Serverless event processing

Cosmos DB
Functions
Monitor
Pipelines
Storage

This reference architecture shows a serverless, event-driven architecture that ingests a stream of data, processes the data, and writes the results to a back-end database.

Additional variations and solution ideas related to this reference architecture are linked to in the Next steps section of this article.

Architecture

Reference architecture for serverless event processing using Azure Functions

  • Events arrive at Azure Event Hubs.
  • A Function App is triggered to handle the event.
  • The event is stored in a Cosmos DB database.
  • If the Function App fails to store the event successfully, the event is saved to a Storage queue to be processed later.

Components

Event Hubs ingests the data stream. Event Hubs is designed for high-throughput data streaming scenarios.

Note

For Internet of Things (IoT) scenarios, we recommend Azure IoT Hub. IoT Hub has a built-in endpoint that's compatible with the Azure Event Hubs API, so you can use either service in this architecture with no major changes in the back-end processing. For more information, see Connecting IoT Devices to Azure: IoT Hub and Event Hubs.

Function App. Azure Functions is a serverless compute option. It uses an event-driven model, where a piece of code (a function) is invoked by a trigger. In this architecture, when events arrive at Event Hubs, they trigger a function that processes the events and writes the results to storage.

Function Apps are suitable for processing individual records from Event Hubs. For more complex stream processing scenarios, consider Apache Spark using Azure Databricks, or Azure Stream Analytics.

Cosmos DB. Cosmos DB is a multi-model database service that is available in a serverless, consumption-based mode.
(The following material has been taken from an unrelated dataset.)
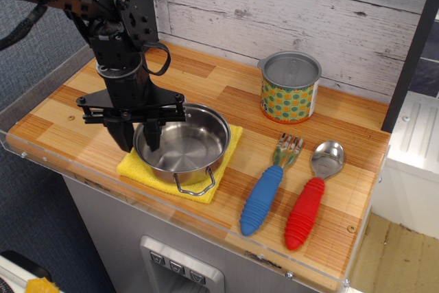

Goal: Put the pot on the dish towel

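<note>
The shiny steel pot (184, 143) sits upright on the yellow dish towel (140, 169), which shows around its left, front and right sides. One wire loop handle points toward the front edge. My gripper (138, 138) hangs over the pot's left rim. Its fingers are apart, one inside the pot and one outside it, and they do not look clamped on the rim.
A tin can (290, 88) with an orange-green dotted label stands at the back right. A blue-handled fork (269, 188) and a red-handled spoon (310, 199) lie to the right of the towel. A clear rim edges the wooden counter (75, 111).
</note>
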`<move>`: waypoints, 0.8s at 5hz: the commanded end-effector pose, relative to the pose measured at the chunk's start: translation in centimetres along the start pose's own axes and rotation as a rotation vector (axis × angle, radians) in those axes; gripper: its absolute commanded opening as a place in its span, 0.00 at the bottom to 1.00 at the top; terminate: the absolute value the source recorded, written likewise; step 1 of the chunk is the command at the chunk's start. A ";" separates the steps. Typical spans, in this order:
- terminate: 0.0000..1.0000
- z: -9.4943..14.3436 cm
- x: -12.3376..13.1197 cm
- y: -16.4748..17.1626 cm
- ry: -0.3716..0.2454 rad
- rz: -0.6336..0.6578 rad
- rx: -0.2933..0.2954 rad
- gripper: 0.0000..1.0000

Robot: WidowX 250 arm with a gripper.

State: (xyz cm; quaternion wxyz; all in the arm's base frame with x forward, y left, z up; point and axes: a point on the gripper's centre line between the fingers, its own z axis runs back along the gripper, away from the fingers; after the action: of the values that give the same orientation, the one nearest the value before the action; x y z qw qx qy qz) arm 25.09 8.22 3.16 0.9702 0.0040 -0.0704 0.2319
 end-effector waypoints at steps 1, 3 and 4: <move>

For this scenario, the event-processing function stores JSON records, using the Cosmos DB SQL API.

Queue storage. Queue storage is used for dead-letter messages. If an error occurs while processing an event, the function stores the event data in a dead-letter queue for later processing. For more information, see the Resiliency section later in this article.

Azure Monitor. Monitor collects performance metrics about the Azure services deployed in the solution. By visualizing these in a dashboard, you can get visibility into the health of the solution.
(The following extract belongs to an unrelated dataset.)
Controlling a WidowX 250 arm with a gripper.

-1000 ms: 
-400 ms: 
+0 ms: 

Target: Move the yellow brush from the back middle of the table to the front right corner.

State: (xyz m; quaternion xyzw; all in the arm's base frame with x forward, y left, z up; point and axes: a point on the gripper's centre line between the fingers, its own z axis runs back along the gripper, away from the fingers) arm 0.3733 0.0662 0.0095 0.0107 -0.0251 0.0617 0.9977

Azure Pipelines. Pipelines is a continuous integration (CI) and continuous delivery (CD) service that builds, tests, and deploys the application.

Considerations

Availability

The deployment shown here resides in a single Azure region. For a more resilient approach to disaster-recovery, take advantage of geo-distribution features in the various services:

  • Event Hubs. Create two Event Hubs namespaces, a primary (active) namespace and a secondary (passive) namespace. Messages are automatically routed to the active namespace unless you fail over to the secondary namespace. For more information, see Azure Event Hubs Geo-disaster recovery.
  • Function App. Deploy a second function app that is waiting to read from the secondary Event Hubs namespace. This function writes to a secondary storage account for a dead-letter queue.
  • Cosmos DB. Cosmos DB supports multiple write regions, which enables writes to any region that you add to your Cosmos DB account. If you don't enable multi-write, you can still fail over the primary write region. The Cosmos DB client SDKs and the Azure Function bindings automatically handle the failover, so you don't need to update any application configuration settings.
  • Azure Storage. Use RA-GRS storage for the dead-letter queue. This creates a read-only replica in another region. If the primary region becomes unavailable, you can read the items currently in the queue. In addition, provision another storage account in the secondary region that the function can write to after a fail-over.

Scalability

Event Hubs

The throughput capacity of Event Hubs is measured in throughput units. You can autoscale an event hub by enabling auto-inflate, which automatically scales the throughput units based on traffic, up to a configured maximum.

The Event Hub trigger in the function app scales according to the number of partitions in the event hub. Each partition is assigned one function instance at a time. To maximize throughput, receive the events in a batch, instead of one at a time.

Cosmos DB

Cosmos DB is available in two different capacity modes:

  • Serverless, for workloads with intermittent or unpredictable traffic and low average-to-peak traffic ratio.
  • Provisioned throughput, for workloads with sustained traffic requiring predictable performance.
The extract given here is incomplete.